What is required: Return only the stretch of the material below that begins with the line containing "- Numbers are" and ends with the line containing "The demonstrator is", exactly; both of those lines belong to it.
■ ■ ■ ■ ■
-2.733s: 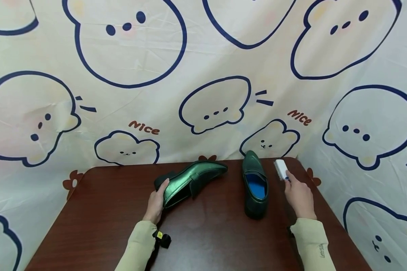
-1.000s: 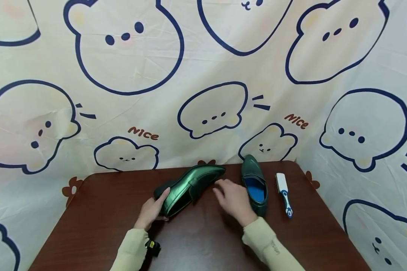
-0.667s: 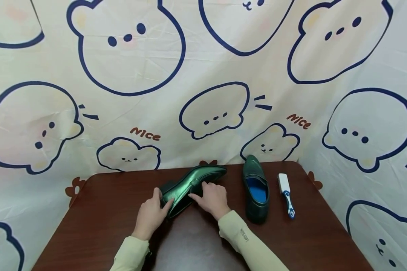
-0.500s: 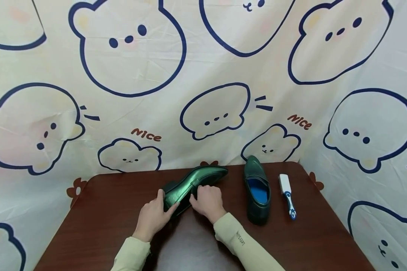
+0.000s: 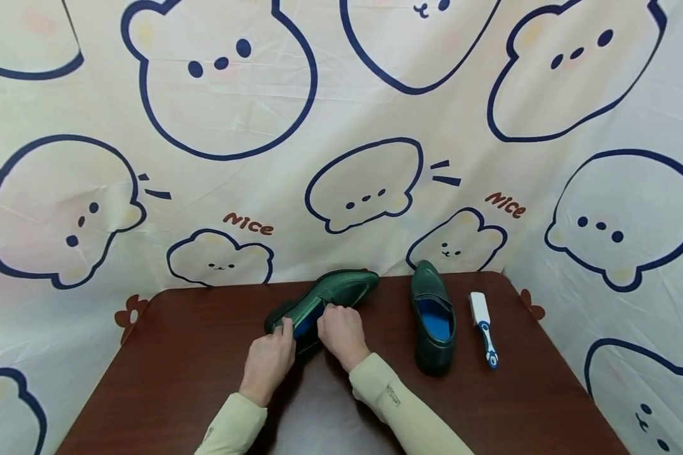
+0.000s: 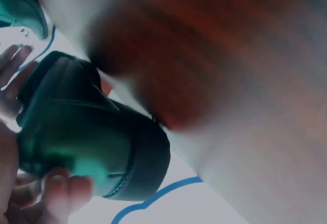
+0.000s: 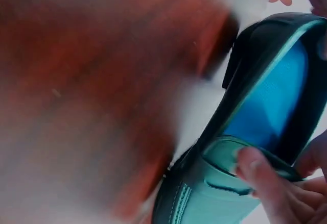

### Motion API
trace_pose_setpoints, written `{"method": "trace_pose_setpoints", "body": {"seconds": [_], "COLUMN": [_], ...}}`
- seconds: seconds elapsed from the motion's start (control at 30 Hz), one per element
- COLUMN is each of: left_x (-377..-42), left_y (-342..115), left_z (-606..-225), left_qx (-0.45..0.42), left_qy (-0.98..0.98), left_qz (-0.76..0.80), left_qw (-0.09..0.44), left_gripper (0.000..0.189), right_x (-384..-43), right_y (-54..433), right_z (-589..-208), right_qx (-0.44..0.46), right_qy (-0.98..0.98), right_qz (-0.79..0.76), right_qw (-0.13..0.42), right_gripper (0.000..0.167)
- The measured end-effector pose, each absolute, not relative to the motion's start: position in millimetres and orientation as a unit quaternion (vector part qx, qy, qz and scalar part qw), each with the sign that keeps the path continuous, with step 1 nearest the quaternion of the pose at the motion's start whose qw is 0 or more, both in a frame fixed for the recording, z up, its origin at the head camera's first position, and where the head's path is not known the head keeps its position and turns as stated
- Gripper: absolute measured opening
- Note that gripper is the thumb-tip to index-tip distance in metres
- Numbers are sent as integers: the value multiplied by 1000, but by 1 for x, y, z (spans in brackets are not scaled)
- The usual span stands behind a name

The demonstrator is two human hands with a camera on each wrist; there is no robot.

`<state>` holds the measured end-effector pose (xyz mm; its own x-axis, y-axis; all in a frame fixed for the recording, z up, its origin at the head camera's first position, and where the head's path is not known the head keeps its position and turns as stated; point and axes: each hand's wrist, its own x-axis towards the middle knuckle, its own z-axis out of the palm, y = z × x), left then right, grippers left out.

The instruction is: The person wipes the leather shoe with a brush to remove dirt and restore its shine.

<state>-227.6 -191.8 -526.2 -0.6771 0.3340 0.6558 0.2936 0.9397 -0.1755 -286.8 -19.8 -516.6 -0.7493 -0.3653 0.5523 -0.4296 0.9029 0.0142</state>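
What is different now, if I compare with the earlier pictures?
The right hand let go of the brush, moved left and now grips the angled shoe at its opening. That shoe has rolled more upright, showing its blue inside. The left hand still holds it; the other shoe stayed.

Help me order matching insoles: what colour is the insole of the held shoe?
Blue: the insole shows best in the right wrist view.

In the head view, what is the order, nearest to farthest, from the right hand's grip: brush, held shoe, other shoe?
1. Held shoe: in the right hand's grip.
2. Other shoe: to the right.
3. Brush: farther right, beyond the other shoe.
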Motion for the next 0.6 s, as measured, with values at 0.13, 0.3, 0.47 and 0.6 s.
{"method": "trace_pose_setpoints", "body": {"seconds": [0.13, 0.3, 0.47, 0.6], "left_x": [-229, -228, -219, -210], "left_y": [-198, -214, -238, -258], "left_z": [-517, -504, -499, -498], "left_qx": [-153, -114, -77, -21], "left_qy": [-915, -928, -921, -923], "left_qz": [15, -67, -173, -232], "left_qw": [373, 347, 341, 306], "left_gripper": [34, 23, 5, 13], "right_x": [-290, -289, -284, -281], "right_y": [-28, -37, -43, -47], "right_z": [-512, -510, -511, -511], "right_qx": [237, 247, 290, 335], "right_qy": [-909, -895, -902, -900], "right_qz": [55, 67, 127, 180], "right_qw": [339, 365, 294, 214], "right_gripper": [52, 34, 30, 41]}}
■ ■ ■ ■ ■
The completed task:
- Numbers are sent as integers: the value multiplied by 1000, but by 1 for x, y, z (spans in brackets are not scaled)
- The usual span stands behind a name

The demonstrator is two human hands with a camera on each wrist; there is no robot.

There's nothing else to the answer.